ACTIVITY: In the entries that follow, find the word "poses" and report each line it is on.

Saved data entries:
====================

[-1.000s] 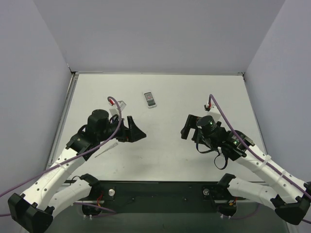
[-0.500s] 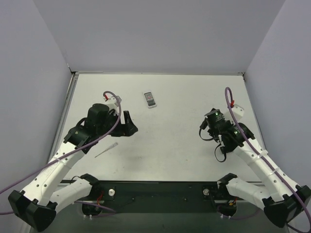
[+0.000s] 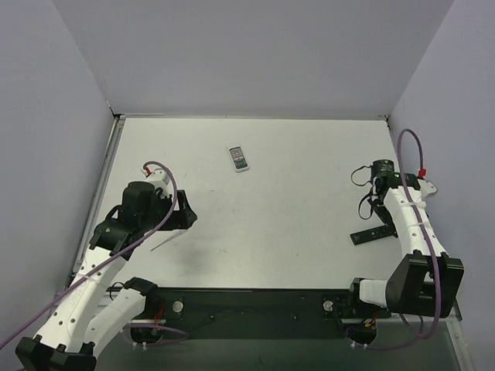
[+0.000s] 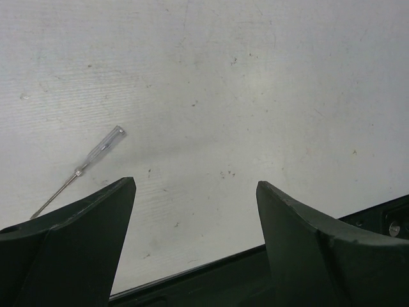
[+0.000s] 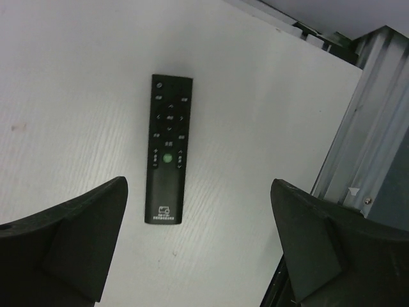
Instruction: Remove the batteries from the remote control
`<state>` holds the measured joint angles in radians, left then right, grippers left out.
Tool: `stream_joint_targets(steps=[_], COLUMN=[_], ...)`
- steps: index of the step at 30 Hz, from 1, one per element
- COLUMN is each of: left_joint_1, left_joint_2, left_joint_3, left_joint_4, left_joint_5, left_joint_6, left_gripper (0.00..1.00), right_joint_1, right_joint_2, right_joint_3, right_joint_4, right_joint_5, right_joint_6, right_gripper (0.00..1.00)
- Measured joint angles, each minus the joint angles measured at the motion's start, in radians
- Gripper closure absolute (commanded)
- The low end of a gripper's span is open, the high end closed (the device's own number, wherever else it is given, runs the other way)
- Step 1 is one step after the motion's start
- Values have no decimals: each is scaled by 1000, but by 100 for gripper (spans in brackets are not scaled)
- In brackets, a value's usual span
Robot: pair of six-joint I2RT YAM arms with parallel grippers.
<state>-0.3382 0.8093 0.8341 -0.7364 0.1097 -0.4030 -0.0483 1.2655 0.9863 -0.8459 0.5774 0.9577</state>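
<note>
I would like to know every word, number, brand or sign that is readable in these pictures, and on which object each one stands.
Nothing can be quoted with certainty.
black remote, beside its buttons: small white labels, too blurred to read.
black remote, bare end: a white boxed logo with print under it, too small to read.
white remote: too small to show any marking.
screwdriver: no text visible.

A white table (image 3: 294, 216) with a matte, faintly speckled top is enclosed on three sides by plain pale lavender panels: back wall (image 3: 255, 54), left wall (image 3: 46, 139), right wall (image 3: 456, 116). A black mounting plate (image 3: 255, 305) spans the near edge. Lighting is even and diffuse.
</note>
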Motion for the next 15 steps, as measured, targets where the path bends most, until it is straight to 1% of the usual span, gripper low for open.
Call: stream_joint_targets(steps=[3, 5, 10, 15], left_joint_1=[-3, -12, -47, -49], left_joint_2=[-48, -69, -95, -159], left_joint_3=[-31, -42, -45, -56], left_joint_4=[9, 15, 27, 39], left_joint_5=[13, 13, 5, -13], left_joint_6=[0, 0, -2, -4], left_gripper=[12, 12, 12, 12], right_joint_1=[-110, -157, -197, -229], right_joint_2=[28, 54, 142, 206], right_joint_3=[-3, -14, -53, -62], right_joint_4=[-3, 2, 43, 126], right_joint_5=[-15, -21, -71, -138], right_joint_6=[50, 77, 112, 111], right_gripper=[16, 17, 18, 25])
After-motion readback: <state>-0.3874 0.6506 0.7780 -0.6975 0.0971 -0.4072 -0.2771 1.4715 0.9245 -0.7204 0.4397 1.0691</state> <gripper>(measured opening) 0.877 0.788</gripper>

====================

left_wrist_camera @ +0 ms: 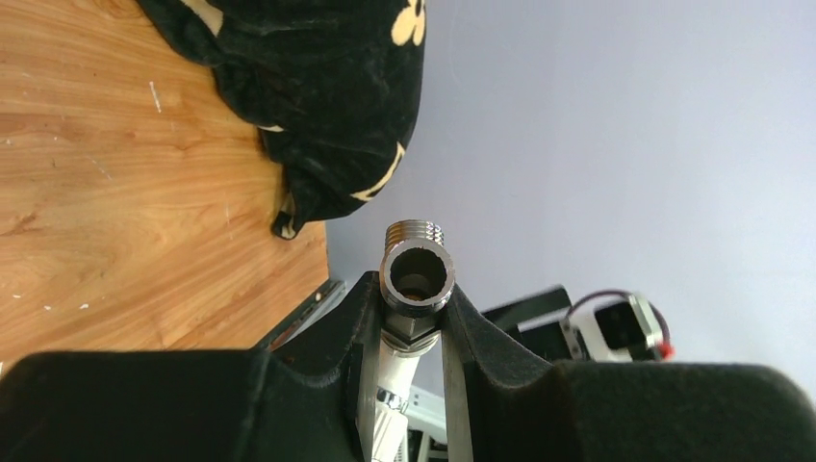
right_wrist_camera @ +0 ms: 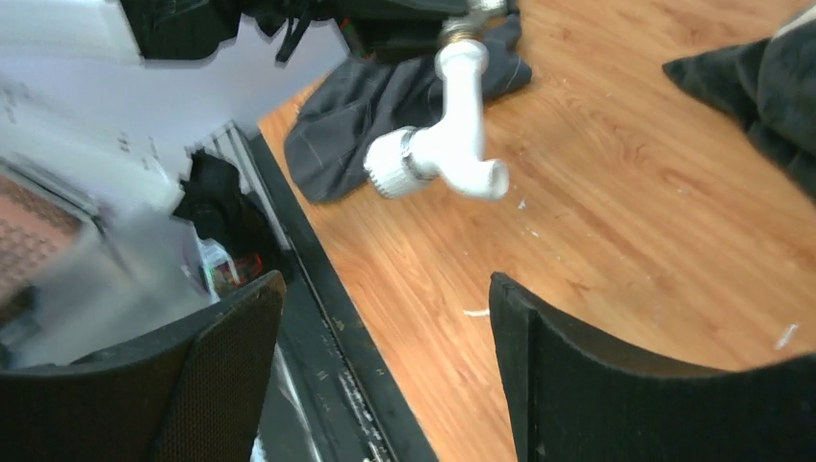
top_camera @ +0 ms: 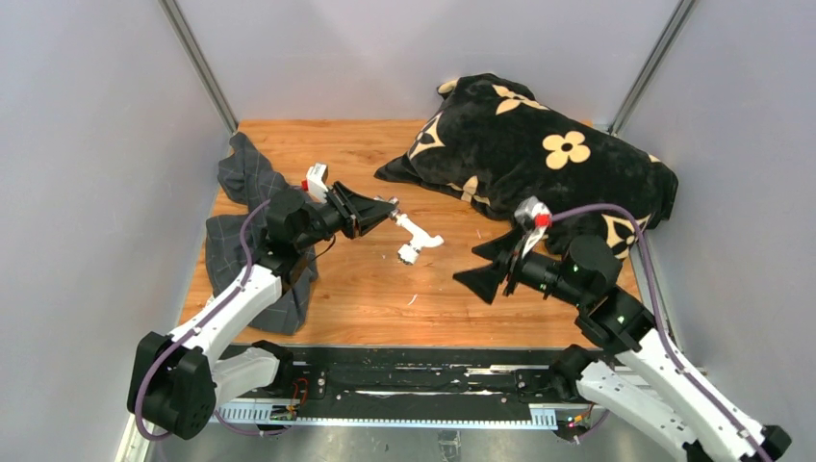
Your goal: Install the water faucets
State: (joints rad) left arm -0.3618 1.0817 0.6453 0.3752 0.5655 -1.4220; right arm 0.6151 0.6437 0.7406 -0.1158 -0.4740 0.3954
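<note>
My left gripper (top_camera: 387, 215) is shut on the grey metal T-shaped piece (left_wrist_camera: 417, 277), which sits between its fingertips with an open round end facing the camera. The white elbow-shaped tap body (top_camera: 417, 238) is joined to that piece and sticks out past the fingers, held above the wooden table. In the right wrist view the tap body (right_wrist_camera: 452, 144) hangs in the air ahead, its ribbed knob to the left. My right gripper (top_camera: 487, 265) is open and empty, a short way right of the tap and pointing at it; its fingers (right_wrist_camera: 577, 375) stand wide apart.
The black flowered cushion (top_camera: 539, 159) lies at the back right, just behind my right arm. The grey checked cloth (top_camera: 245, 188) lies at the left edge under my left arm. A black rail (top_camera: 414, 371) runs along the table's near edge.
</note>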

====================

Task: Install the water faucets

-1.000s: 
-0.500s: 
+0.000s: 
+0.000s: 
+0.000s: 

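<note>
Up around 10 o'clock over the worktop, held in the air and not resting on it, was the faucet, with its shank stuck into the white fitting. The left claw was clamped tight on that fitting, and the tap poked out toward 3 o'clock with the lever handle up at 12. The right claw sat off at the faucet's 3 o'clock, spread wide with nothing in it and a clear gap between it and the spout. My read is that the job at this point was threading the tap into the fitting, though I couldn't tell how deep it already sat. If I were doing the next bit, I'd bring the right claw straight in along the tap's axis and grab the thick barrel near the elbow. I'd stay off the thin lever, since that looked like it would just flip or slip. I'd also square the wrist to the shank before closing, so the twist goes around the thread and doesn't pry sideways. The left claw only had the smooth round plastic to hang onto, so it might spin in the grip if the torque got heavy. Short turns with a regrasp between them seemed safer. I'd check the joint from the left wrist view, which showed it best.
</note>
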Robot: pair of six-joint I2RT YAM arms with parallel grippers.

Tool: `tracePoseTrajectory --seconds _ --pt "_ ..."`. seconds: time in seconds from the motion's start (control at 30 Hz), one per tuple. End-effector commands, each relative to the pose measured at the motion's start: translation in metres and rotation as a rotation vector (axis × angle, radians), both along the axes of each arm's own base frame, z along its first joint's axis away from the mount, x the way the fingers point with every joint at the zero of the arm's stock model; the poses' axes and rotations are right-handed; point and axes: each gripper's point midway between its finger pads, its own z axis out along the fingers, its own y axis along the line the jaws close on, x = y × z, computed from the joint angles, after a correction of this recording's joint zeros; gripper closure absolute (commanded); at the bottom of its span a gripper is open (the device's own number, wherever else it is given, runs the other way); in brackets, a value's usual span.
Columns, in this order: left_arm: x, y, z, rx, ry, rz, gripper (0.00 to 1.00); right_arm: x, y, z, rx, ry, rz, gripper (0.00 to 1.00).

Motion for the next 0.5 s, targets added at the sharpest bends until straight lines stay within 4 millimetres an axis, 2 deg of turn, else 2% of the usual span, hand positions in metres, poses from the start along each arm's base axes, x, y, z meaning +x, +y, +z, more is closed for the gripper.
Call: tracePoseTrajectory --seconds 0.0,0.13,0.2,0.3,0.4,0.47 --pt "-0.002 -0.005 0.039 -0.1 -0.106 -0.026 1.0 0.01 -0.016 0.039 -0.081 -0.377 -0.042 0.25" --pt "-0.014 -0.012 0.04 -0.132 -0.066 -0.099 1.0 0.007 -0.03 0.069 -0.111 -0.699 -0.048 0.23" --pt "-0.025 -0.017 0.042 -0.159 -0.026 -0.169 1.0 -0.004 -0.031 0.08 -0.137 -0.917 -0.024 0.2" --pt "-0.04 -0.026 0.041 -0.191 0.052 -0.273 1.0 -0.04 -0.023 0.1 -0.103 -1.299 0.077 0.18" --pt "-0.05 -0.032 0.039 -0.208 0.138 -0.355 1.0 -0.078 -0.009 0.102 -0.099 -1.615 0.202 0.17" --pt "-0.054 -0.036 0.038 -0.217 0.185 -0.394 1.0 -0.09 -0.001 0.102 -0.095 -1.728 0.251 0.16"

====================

EXPECTED OUTPUT:
Tool: `tracePoseTrajectory --seconds _ --pt "_ ..."`. seconds: time in seconds from the motion's start (control at 30 Hz), one per tuple. End-effector commands, each relative to the pose measured at the motion's start: translation in metres and rotation as a rotation vector (axis × angle, radians), both along the axes of each arm's own base frame, z along its first joint's axis away from the mount, x the way the fingers point with every joint at the zero of the arm's stock model; the poses' axes and rotations are right-handed; point and axes: each gripper's point midway between its finger pads, its own z axis out along the fingers, its own y axis along the line the jaws close on, x = y × z, computed from the joint angles, after a correction of this recording's joint zeros; gripper closure absolute (commanded); at the bottom of its span a gripper is open (the device's own number, wherever else it is given, runs the other way); in brackets, a value's usual span.
Motion for the next 0.5 s, targets added at the sharpest bends until straight lines stay within 4 millimetres an axis, 2 deg of turn, else 2% of the usual span, hand positions in metres, poses from the start along each arm's base axes, x, y, z meaning +x, +y, +z, more is closed for the gripper.

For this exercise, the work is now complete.